3 Reasons Why Is Rosemary Turning Brown

why is my rosemary turning brown
why is my rosemary turning brown

Instead of trying to geminate Rosemary yourself, it is best if you can buy a cutting or a pot from your local nursery. That way, you won’t have to go through the hassle of starting the plant yourself. Rosemary works best outdoors, where it has access to direct sunlight. You can leave it outdoors without worrying about excessive exposure to the sun. Along with that, make sure to manage the water supply, and you should have good produce at the end of the cycle.

Recently several gardeners have brought up this question “Why Is My Rosemary Turning Brown?” If you’re having similar issues with your Rosemary, we will help you with a list of reasons why your Rosemary might behave like this.

Why Is Rosemary Turning Brown?

  1. Overwatering and Root Rot Issues

Overwatering is the primary reason why your rosemary plant might be turning brown. Even though these plants are low maintenance, overwatering can create several issues for your Rosemary. So, if your Rosemary is turning brown, there are likely root rot issues due to overwatering.

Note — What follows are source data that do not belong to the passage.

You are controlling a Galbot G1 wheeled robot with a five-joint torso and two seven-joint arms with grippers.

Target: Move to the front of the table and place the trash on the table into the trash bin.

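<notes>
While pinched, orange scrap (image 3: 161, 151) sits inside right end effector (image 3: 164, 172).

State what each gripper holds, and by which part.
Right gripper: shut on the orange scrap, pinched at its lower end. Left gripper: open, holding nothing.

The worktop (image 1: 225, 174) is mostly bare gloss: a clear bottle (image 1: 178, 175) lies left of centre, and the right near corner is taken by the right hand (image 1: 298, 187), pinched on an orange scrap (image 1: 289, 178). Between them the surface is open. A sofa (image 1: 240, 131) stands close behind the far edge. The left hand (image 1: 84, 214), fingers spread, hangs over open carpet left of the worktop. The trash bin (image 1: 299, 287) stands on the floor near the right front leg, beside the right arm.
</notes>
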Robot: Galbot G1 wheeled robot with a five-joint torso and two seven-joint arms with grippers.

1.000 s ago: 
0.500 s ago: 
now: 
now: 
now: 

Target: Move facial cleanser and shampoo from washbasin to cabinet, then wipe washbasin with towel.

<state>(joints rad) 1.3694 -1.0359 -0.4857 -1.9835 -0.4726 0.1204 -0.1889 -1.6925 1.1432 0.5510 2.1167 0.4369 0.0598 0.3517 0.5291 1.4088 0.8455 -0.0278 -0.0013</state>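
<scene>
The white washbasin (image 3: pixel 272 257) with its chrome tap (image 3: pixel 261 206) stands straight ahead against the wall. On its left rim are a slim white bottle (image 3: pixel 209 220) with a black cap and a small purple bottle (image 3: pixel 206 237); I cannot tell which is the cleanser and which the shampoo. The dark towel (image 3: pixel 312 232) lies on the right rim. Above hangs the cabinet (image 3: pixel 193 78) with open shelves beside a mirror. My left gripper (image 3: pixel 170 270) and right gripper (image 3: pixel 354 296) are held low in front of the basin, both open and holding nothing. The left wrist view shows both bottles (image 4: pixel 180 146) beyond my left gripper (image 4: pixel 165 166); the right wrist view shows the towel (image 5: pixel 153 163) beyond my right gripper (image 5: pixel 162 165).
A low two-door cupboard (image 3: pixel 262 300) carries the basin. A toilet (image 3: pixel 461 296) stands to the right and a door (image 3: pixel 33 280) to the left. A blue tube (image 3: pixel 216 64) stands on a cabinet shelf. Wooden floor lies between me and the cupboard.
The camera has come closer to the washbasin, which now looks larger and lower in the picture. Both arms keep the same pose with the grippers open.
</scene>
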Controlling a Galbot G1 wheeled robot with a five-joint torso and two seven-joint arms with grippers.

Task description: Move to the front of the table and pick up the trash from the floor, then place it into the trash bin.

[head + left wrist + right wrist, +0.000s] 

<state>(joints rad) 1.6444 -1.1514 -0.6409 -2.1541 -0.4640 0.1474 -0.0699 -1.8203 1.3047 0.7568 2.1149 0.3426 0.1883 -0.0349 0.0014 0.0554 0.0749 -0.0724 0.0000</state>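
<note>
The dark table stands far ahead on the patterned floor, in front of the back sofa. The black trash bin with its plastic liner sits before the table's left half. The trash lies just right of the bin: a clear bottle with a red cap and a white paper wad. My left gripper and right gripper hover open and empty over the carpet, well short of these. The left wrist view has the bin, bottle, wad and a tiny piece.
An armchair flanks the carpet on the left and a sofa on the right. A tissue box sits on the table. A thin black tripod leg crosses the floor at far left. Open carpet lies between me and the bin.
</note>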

When you provide excessive water to the pot, the water stays in the soil and fills up pores while pushing the oxygen out. The roots begin to rot when there is no oxygen left in the soil. To fix this problem, you will need to cut back on the water supply and ensure that the water is not collecting at the bottom of the pot.

If the water keeps collecting, you won’t get this plant to grow in your garden. So, just cut back on the water supply, and if the situation is not difficult, the plant has good chances of surviving. However, if the root rot is beyond certain limits, the plant will probably die after a few days.

  1. Soil Issues

If the potting mixture or soil you’re using does not drain the water properly, you will run into a similar problem. While choosing the soil mixture, you should be looking for sufficient moisture retention pores inside the mixture. However, if the soil mixture does not drain well, then the water will keep collecting in one place. This issue will slowly suffocate the plant causing your Rosemary to turn brown.

You can visit a local nursery to get a premade potting mixture and use that for your rosemary plants. The experts at the gardening store will guide you on what type of soil mixture you should be buying for your Rosemary. Until then, you should limit the amount of water you provide to the plant and ensure that it is getting sufficient sunlight.

If the plant is sitting in a shaded area, you will need to move it somewhere with sufficient light to avoid further problems. The rosemary plant thrives in full sun, so you shouldn’t be worried about putting in direct sunlight. It is perfect for outdoor gardening, and if you’re having browning issues, then maybe it’s time to relocate the plant.

  1. Environmental Conditions

Unlike other plants, Rosemary prefers dry and sunny conditions. If your garden does not fit this description, then that is likely why you’re having issues with the plant. If there are excessive rainfalls in your region and you can’t manage the humidity levels, you should move the rosemary plant to a new location. The shock from displacement might affect the plant at first, but it will be better in the long run.

The water from rain can also fill up the potting mixture and suffocate the plant roots. So, to avoid root rot and browning of Rosemary, you should put your plant in a place where rainwater can’t reach it. If you have a dehumidifier available at home, it can be used by gardeners to manage the humidity levels in your garden. The rosemary plant will significantly benefit from bringing down the humidity levels, and you won’t have to worry about it turning brown again.

These were a few reasons why your rosemary plant might be turning brown, and you can easily manage the plant by moving it to a new location. Most of the time, the issues are related to the water supply and environmental conditions. As long as you take care of these things, the rosemary plants are not that hard to manage.